Scénario de Je vous salue, Marie (1985, 20 min)

Cet essai vidéo n'est pas qu'un simple travail préparatoire (ce à quoi il sert également de manière visible) : il s'agit de demander des fonds pour un film qui se voudrait à 60 % suisse quant à ses financements. La demande de fonds est intrinsèquement associée par Godard à l'ancrage en Helvétie, dans un pays neutre, c'est-à-dire pour lui au point le plus chaud entre le négatif et le positif, lieu de ses sommets hautains et brûlants sous la glaciation des manières (la Suisse est une nation de faux calmes).

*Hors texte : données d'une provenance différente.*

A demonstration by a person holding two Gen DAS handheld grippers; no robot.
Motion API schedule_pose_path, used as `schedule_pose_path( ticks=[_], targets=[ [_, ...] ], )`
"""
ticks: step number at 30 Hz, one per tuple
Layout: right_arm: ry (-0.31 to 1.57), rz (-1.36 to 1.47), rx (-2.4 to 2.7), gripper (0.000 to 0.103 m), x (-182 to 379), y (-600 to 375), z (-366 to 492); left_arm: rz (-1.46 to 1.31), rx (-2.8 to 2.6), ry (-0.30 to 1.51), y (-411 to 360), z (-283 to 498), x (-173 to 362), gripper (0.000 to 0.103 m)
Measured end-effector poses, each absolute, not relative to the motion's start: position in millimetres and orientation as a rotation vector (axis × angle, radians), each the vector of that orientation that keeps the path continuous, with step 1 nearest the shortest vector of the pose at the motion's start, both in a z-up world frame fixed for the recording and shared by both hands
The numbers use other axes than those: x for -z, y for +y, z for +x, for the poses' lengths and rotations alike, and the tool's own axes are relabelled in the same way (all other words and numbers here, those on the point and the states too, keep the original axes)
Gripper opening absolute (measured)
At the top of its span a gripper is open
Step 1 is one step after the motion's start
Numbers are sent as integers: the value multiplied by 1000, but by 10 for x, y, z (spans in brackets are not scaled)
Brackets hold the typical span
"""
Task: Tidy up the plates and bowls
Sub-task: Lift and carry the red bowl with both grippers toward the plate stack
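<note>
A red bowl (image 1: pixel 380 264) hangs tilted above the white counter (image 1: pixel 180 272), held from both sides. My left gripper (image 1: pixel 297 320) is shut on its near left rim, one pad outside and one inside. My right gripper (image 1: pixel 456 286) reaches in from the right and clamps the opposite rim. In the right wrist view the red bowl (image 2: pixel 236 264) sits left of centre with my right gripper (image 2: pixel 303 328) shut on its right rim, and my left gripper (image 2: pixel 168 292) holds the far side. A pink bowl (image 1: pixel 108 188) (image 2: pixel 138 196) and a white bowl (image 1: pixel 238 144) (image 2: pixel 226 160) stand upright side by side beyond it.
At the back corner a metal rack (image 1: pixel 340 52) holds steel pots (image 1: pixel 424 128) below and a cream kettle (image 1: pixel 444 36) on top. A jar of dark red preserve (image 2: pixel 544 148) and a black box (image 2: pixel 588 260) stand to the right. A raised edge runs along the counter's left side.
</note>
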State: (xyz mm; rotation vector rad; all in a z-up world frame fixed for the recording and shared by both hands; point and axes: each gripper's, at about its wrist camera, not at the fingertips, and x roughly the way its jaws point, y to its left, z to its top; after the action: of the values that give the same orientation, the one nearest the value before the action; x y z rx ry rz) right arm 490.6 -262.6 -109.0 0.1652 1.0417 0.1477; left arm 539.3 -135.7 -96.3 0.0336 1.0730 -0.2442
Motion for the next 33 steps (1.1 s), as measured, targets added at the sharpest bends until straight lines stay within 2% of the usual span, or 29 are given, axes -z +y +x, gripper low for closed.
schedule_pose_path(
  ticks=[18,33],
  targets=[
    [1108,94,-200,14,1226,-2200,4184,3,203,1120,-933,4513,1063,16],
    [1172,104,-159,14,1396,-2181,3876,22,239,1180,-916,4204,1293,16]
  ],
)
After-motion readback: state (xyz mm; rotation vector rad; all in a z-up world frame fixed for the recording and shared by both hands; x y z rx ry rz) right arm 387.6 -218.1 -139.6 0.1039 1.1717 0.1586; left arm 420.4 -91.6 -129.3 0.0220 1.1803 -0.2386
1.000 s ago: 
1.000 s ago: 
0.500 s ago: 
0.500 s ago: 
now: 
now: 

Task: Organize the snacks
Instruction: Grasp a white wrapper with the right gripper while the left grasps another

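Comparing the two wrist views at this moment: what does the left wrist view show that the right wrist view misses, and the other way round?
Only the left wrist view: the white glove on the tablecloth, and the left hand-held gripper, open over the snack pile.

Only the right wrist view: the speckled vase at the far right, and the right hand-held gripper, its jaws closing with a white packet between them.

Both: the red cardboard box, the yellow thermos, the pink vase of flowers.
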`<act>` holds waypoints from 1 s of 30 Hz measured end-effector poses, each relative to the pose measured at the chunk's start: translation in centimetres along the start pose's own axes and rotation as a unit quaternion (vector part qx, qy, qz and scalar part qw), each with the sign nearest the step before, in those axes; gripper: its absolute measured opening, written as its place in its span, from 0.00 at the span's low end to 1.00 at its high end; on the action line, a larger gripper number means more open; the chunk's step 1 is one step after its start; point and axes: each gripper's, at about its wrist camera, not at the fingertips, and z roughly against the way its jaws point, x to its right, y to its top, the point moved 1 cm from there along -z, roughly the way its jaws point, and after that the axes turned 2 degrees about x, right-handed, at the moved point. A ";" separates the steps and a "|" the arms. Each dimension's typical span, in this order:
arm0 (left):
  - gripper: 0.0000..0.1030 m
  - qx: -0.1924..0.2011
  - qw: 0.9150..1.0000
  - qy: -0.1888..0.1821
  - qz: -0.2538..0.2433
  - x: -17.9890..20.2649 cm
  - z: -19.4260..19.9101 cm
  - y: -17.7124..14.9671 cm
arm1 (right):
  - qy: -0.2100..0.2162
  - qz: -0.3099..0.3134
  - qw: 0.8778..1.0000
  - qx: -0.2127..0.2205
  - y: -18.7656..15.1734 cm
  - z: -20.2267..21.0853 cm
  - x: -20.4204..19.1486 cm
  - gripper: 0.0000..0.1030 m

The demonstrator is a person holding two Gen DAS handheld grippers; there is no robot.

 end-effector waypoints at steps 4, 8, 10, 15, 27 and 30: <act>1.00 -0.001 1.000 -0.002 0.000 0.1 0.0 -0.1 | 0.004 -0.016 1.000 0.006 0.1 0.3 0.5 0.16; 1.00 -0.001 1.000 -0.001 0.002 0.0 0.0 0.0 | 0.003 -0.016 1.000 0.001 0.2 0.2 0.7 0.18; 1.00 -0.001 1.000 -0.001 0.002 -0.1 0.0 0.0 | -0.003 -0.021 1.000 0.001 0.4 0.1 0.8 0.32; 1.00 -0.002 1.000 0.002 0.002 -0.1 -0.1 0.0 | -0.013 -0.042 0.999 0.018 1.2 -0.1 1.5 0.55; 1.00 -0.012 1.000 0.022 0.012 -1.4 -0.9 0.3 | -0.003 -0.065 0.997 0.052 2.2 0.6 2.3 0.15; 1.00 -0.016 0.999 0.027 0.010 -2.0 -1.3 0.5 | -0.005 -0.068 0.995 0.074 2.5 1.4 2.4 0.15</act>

Il y a donc, en un seul objet, une demande, une réflexion déployée par le cinéaste lui-même sur ce qu'il s'apprête à filmer et les essais filmés - déjà une célébration de Myriem Roussel dans toute sa beauté juvénile. Je vous salue, Marie s'est donc toujours, et ce dès le départ, voulu une déclaration d'amour à elle... quand bien même Thierry Rode préparant le rôle de Joseph s'y entretient avec le cinéaste en préparation filmée prenant des allures d'auto-analyse. Godard converse séparément aussi avec l'élue, caméra on, lui demande de prendre d'un coup une allure de Pietà (elle s'exécute avec une limpidité même pas virtuose, abandonnant en un clin d'oeil son ton enjoué et un air taquin), de s'intéresser à ses heures perdues à Giuletta Masina pour son côté clownesque. Il s'agit donc de combiner la splendeur (innée de la jeune femme) à une approche ordinaire (sa démarche de canard, comme Godard feint de se moquer pour la mettre à l'aise), triviale même... quand un cinéaste débordant de fascination pour elle, lui demande de repasser du linge à l'image tandis qu'il échange avec (l'étourdit et la déstabilise par des propos partant en tous sens, plutôt). Tout cela, cette volonté de faire du filmage un rapport amoureux entre lui et elle, doublée d'une disparité de pouvoir et d'expérience, ne pouvait que mal finir et présage, par l'infatuation même, de la violence du tournage à venir : Roussel sera éjectée de ce cocon amoureux par les réalités d'un tournage tandis que Godard rencontrera l'opposition bien compréhensible d'une personne réelle à son idolâtrie. De ce contre-transfert brutal naîtra le heurt dont le film avait besoin pour venir au monde. Assister au transfert n'en procure qu'un plus grand pincement au cœur. Le scénario, sinon ? On comprend que sur ce plan le film sera, même selon des critères godardiens, particulièrement difficile à élaborer en cours.